## Records from a dataset

──────────────────────────────

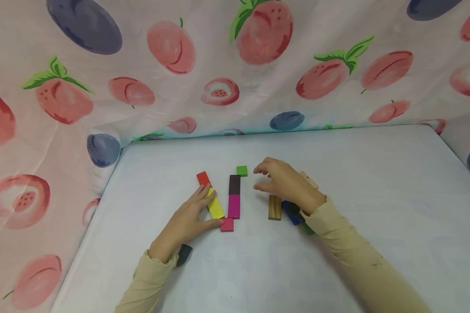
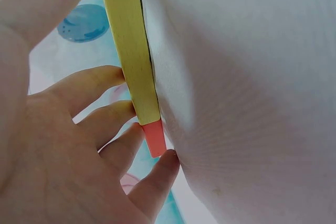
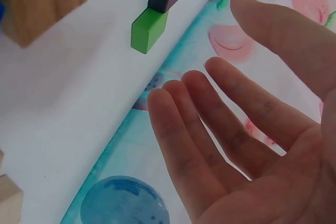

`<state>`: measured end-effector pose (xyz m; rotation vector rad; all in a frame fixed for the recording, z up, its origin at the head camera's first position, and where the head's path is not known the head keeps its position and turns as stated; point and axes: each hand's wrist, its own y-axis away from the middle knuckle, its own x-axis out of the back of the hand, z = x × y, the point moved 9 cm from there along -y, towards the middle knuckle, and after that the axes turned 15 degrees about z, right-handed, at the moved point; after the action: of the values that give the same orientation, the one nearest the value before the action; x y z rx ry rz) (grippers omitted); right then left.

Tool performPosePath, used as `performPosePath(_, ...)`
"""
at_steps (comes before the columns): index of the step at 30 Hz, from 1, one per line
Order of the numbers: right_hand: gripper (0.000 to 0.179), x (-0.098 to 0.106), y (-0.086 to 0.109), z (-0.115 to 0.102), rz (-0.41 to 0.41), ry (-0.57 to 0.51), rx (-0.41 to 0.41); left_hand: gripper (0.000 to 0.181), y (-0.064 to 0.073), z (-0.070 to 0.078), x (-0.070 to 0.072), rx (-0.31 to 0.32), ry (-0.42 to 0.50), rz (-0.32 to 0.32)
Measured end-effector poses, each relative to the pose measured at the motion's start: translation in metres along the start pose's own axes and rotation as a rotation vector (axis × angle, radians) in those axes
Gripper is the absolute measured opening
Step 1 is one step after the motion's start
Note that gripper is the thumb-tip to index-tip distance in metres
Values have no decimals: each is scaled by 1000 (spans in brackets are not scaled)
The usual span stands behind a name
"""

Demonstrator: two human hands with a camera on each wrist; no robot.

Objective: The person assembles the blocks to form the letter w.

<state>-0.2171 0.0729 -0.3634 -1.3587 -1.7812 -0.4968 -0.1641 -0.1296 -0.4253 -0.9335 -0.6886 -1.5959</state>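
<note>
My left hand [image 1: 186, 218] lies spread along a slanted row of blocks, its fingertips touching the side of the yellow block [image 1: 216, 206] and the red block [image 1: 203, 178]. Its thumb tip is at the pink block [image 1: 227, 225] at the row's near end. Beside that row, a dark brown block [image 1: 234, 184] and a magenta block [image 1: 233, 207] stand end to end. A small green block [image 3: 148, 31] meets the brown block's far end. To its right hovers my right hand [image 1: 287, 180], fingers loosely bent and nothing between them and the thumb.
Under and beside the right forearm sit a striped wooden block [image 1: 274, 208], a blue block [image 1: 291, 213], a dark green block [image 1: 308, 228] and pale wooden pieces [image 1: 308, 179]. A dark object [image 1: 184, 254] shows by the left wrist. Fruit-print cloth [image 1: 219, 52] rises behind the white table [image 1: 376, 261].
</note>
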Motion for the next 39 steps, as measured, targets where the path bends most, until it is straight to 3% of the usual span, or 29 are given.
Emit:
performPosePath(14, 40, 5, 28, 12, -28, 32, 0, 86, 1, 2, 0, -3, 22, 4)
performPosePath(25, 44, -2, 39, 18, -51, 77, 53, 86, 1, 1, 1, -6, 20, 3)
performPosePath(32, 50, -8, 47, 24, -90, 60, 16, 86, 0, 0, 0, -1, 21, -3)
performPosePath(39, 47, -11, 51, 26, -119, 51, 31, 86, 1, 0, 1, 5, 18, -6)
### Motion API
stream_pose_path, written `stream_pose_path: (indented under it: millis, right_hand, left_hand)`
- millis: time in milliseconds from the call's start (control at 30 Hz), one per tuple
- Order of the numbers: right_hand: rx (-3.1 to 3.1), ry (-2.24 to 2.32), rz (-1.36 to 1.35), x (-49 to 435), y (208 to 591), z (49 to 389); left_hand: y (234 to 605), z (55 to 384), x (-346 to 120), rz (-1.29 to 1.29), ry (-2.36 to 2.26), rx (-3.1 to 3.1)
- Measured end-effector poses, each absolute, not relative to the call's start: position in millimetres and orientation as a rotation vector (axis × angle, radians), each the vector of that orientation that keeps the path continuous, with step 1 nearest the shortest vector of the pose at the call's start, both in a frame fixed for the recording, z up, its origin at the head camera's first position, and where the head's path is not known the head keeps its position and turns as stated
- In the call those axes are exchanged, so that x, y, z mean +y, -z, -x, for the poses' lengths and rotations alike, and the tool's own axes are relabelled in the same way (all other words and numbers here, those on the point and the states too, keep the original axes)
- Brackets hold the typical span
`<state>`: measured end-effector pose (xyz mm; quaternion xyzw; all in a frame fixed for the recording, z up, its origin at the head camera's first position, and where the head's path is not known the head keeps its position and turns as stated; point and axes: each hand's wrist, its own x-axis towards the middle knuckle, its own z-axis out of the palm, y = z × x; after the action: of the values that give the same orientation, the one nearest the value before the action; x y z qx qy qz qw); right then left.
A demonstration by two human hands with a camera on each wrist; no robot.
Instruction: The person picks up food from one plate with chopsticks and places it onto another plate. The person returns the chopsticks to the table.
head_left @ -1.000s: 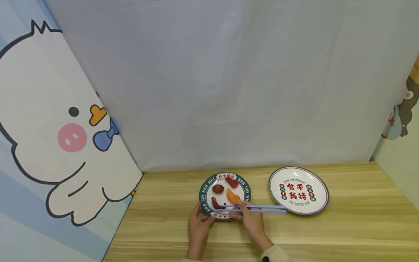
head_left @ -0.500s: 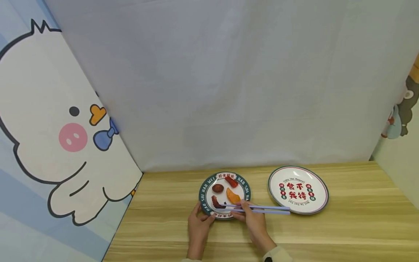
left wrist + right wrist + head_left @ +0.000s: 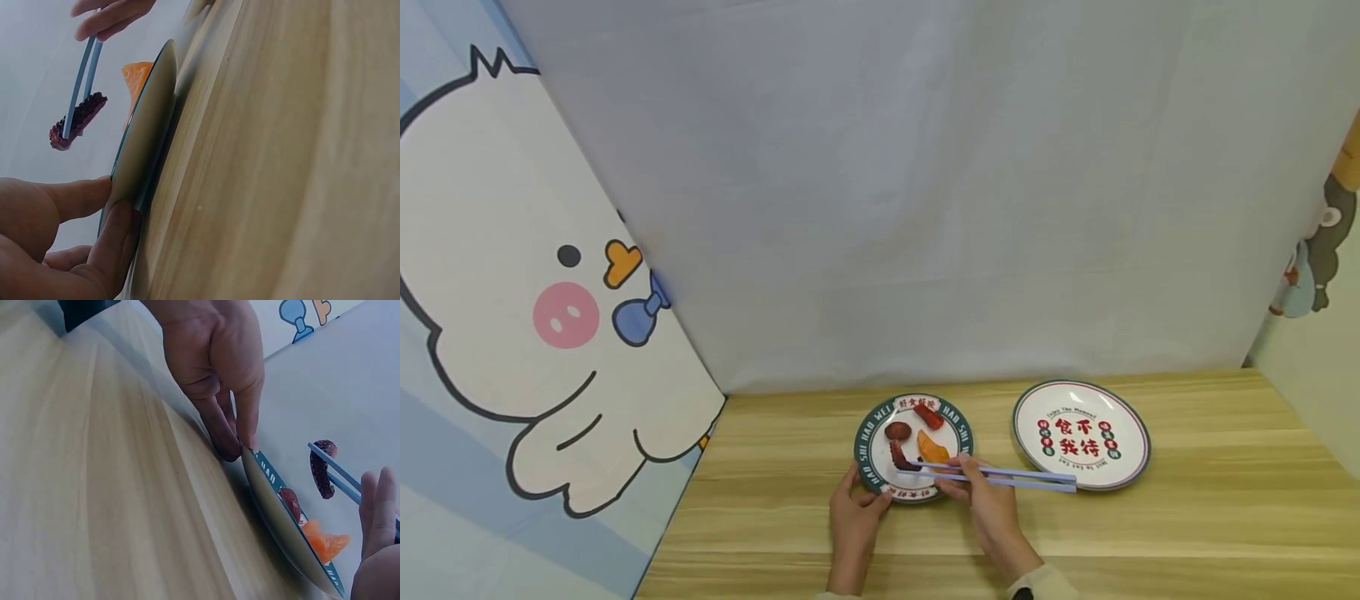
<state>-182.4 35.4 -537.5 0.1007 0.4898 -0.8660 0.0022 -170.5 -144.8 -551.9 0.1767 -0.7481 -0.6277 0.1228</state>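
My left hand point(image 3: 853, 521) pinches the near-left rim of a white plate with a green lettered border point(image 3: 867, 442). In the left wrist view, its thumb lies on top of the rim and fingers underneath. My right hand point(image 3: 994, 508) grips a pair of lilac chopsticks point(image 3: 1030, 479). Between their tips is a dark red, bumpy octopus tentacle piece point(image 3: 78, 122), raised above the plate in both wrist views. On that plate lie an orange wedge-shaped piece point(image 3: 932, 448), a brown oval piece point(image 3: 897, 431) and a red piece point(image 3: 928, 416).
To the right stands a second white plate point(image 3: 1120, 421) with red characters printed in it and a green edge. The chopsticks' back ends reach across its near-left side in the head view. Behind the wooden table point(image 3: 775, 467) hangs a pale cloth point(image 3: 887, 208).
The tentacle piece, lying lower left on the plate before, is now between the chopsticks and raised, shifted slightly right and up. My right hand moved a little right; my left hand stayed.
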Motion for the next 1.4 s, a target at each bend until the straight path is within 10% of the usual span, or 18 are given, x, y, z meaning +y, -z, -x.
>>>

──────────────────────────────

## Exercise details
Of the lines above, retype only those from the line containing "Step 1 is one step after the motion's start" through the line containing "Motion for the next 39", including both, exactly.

## Finished exercise
Step 1 is one step after the motion's start
Note that gripper is the thumb-tip to index-tip distance in metres
Values have no decimals: each is scaled by 1000 (spans in brackets are not scaled)
The usual span stands behind a name
"""

Demonstrator: two human hands with a camera on each wrist; no robot.

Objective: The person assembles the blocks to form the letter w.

<state>-0.2171 0.0729 -0.3634 -1.3587 -1.7812 -0.4968 -0.1641 -0.1296 -0.4253 -0.9335 -0.6886 -1.5959</state>
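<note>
My left hand [image 1: 186, 218] lies spread along a slanted row of blocks, its fingertips touching the side of the yellow block [image 1: 216, 206] and the red block [image 1: 203, 178]. Its thumb tip is at the pink block [image 1: 227, 225] at the row's near end. Beside that row, a dark brown block [image 1: 234, 184] and a magenta block [image 1: 233, 207] stand end to end. A small green block [image 3: 148, 31] meets the brown block's far end. To its right hovers my right hand [image 1: 287, 180], fingers loosely bent and nothing between them and the thumb.
Under and beside the right forearm sit a striped wooden block [image 1: 274, 208], a blue block [image 1: 291, 213], a dark green block [image 1: 308, 228] and pale wooden pieces [image 1: 308, 179]. A dark object [image 1: 184, 254] shows by the left wrist. Fruit-print cloth [image 1: 219, 52] rises behind the white table [image 1: 376, 261].
</note>
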Motion for the next 39 steps, as measured, targets where the path bends most, until it is straight to 3% of the usual span, or 29 are given.

No further response is required.